Teach BS

Fluency Scoring

For fluency scoring we use a combination of "hard" structural scoring and "soft" probabilistic scoring from a distilled BERT model.

For probabilitistic scoring we begin by tokenizing the sentence and grouping words. Given the sentence That was unbelievable we tokenize

$\begin{matrix} e(\text{That}) & e(\text{was}) & e(\text{un}) & e(\text{believ}) & e(\text{able}) \\ 0 & 1 & 2 & 3 & 4\end{matrix}$

and produce groupings from the offsets

$\mathcal G_0 = \{0\} \quad \mathcal G_1 = \{1\} \quad \mathcal G_2 = \{2, 3, 4\}.$

We can then mask entire groups and take the average of the log probabilities of each token, negating so that lower probabilities increase loss:

$\ell_w = - \frac 1N \sum_{i \in \mathcal G_w} \log \mathbb P(t_i)$

where $w$ is the index of the relevant word. This penalizes words that are not preferred by the model in context, but along the way will penalize words that may be correctly used but are simply uncommon.

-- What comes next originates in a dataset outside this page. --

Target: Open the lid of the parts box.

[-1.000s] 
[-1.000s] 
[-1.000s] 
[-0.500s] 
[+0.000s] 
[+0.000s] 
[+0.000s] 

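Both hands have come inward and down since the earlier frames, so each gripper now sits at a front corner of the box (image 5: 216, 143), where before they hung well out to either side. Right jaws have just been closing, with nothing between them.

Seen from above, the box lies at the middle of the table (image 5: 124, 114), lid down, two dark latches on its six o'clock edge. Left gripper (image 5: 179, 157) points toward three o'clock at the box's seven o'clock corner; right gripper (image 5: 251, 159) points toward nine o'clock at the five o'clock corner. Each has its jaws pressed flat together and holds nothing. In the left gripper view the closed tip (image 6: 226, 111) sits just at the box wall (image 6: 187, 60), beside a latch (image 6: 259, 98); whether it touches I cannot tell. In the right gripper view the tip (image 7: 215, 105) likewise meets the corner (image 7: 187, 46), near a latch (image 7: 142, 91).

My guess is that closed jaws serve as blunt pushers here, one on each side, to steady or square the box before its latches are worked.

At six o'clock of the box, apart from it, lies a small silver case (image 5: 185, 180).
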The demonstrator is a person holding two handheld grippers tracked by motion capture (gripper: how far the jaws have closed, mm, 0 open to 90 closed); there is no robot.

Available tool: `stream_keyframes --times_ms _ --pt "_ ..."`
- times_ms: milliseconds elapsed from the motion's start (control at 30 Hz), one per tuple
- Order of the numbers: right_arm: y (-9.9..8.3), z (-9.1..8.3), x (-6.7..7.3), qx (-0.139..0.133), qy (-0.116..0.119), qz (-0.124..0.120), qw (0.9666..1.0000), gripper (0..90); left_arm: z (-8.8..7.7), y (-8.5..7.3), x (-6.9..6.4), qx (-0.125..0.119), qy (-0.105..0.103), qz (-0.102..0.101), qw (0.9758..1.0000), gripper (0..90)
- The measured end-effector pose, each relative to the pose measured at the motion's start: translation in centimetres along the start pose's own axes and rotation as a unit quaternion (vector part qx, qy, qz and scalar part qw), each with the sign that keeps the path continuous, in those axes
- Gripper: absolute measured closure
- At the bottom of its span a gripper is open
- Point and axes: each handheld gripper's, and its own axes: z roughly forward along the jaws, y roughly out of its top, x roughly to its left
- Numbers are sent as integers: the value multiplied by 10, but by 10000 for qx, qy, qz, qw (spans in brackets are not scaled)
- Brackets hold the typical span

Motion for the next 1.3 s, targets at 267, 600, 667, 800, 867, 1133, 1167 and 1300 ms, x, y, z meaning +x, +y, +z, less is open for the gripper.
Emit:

We seek to penalize based on the "contextual awkwardness" of some given word so we will compute a rarity score

$\mathcal F_w = -\log (f_w + 10^{-12})$

where $f_w$ is computed from the python wordfreq package. The funtion word_frequency will return a value $f_w \in [0, 1]$ where $0$ is extremely rare and $1$ is extremely common. Therefore $\mathcal F_w \in [0, \log 10^{-12} \approx 27.6]$ where a higher score means the word is more rare. We use this to compute an adjusted pseudo log loss $(\text{PLL})$ $\mathcal L$

$\mathcal L_w = \ell_w - \alpha \mathcal F_w \approx \ell_w + \alpha \log f_w$

which applies a downward adjustment to the loss for rare words where $\alpha$ is some weight parameter. Our final step is to produce an adjusted pseudolikelihood estimation

$\mathcal J_{\text{adj}} = \frac {1} {\mathbb W} \sum_{w \in \mathbb W} \mathcal L_w.$

We then generate a fluenct score $\textbf{FS}$ from $0$ to $100$ using the logistic function

$\textbf{FS}_{\mathbb W} = \frac{100}{1+\exp(s \times \mathcal J_{\text{adj}} - m)}$

where $s$ is some steepness factor and $m$ is the midpoint (where the score should be $50$).